> _What is needed_: Copy out, unchanged, every line from the start of the records to the line that contains "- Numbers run", and stop there.
=== Available records ===
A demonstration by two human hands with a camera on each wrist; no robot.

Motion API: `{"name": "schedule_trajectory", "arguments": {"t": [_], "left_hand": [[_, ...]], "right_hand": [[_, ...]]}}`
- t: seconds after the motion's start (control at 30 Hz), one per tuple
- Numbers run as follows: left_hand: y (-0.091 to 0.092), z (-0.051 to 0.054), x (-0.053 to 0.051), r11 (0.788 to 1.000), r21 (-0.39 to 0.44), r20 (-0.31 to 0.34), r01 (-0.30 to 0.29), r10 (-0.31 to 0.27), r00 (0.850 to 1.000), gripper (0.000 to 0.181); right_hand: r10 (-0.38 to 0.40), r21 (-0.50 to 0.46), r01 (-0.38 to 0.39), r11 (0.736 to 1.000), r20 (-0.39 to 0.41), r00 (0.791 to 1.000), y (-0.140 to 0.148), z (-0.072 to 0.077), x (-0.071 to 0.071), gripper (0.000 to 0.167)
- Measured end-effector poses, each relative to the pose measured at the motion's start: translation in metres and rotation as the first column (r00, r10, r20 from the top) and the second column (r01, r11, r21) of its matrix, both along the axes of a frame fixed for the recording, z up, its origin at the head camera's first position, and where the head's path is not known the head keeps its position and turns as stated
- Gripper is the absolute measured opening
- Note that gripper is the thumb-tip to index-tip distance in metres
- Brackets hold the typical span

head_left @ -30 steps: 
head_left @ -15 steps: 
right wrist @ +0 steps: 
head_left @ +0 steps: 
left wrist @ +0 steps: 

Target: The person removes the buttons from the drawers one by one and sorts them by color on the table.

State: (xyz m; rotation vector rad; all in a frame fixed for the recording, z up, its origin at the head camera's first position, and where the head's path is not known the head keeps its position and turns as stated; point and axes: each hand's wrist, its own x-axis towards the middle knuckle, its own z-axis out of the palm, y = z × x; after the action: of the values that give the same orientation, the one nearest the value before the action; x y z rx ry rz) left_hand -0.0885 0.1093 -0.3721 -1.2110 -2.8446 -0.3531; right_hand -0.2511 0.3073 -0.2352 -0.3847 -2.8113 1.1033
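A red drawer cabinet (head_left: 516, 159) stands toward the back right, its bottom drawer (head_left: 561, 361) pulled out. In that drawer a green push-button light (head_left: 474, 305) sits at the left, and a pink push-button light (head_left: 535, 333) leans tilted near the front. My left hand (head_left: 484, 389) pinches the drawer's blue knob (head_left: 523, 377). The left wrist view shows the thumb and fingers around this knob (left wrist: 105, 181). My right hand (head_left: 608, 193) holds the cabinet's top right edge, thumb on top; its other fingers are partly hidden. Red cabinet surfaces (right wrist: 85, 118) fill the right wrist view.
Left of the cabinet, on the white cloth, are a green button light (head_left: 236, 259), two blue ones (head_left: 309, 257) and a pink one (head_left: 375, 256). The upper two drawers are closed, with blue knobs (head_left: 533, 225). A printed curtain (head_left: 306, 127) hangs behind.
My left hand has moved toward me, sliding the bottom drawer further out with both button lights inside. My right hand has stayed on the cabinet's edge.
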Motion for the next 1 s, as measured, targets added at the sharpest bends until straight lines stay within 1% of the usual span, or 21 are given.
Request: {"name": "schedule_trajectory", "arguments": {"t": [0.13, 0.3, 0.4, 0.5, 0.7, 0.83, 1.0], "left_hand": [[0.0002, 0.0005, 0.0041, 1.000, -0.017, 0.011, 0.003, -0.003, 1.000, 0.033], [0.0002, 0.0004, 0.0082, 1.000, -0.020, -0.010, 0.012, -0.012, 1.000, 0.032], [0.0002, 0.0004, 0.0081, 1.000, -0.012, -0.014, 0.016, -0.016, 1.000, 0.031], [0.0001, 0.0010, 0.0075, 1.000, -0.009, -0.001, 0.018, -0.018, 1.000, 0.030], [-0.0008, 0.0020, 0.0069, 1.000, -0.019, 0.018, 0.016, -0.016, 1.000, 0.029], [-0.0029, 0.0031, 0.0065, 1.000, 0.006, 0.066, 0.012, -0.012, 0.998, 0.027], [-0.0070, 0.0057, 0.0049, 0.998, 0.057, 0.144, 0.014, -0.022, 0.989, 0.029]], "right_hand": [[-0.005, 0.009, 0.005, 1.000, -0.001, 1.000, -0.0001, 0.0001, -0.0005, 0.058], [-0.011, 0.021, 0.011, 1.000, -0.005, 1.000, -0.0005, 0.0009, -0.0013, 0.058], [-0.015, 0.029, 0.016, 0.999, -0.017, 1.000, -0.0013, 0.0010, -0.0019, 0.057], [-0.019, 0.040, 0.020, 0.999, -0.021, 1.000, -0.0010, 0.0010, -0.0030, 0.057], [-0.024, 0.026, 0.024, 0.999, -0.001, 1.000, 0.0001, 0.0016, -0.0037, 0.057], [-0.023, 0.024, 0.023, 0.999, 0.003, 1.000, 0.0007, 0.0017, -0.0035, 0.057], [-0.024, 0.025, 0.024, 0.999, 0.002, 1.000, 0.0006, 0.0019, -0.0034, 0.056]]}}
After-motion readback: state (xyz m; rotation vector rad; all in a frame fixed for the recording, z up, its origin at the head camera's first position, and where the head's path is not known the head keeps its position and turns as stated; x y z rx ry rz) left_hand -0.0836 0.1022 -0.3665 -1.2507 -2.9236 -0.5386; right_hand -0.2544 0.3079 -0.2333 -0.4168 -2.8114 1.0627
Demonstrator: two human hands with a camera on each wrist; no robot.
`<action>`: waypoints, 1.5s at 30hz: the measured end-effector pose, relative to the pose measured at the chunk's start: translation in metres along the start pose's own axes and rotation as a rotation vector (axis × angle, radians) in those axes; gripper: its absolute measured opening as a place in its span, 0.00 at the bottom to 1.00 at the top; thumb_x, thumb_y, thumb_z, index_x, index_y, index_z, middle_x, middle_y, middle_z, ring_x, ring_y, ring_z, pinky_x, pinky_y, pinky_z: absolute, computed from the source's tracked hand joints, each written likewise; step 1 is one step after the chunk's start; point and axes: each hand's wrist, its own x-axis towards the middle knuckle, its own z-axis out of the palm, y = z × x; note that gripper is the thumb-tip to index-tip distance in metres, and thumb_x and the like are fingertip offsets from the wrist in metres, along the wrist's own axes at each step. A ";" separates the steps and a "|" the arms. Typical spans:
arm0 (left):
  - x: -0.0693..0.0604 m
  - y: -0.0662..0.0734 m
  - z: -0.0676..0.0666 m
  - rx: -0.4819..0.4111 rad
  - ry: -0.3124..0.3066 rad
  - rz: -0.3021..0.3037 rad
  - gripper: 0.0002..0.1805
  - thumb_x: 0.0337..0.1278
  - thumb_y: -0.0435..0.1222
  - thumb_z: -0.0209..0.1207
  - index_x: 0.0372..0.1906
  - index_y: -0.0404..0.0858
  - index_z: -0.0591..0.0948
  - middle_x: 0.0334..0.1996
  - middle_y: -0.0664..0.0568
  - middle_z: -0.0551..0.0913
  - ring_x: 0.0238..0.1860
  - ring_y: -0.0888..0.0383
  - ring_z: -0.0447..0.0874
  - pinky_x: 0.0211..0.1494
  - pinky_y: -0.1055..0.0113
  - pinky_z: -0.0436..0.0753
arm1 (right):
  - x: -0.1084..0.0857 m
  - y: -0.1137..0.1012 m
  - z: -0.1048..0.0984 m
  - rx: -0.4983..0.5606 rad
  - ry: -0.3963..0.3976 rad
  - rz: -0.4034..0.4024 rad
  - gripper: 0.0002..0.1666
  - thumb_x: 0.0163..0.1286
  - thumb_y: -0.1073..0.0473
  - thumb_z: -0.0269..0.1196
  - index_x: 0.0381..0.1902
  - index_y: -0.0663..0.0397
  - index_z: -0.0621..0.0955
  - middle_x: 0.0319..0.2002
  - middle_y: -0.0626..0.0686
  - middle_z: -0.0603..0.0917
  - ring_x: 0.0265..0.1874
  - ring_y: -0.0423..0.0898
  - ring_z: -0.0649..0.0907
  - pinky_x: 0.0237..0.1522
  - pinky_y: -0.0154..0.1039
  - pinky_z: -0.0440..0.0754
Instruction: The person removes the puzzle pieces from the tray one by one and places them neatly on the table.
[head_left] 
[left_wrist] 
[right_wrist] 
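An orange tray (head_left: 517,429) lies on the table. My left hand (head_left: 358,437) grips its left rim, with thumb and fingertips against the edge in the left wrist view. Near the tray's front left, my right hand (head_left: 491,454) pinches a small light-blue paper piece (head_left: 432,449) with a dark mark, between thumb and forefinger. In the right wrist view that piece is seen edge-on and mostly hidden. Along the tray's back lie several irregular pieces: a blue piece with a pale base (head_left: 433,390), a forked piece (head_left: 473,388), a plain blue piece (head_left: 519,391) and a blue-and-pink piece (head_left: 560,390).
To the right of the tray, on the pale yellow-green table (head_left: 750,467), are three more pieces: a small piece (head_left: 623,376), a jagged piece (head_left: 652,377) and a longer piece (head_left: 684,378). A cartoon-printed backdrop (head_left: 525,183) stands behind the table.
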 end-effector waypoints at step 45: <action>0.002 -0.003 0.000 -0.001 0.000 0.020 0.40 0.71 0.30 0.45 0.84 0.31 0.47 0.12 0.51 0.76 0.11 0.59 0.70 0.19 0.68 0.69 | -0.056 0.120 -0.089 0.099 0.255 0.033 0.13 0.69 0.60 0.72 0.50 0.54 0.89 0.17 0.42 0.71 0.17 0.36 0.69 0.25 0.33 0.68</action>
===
> _Response area_:
A demonstration by two human hands with a camera on each wrist; no robot.

Motion API: `{"name": "schedule_trajectory", "arguments": {"t": [_], "left_hand": [[_, ...]], "right_hand": [[_, ...]]}}`
- t: seconds after the motion's start (control at 30 Hz), one per tuple
- Numbers run as follows: left_hand: y (-0.091 to 0.092), z (-0.051 to 0.054), x (-0.053 to 0.051), r11 (0.788 to 1.000), r21 (-0.39 to 0.44), r20 (-0.31 to 0.34), r01 (-0.30 to 0.29), r10 (-0.31 to 0.27), r00 (0.850 to 1.000), gripper (0.000 to 0.181); right_hand: r10 (-0.38 to 0.40), r21 (-0.50 to 0.46), r01 (-0.38 to 0.39), r11 (0.736 to 1.000), r20 (-0.39 to 0.41), r00 (0.791 to 1.000), y (-0.140 to 0.148), z (-0.072 to 0.077), x (-0.071 to 0.071), gripper (0.000 to 0.167)

There is nothing more to add to the answer.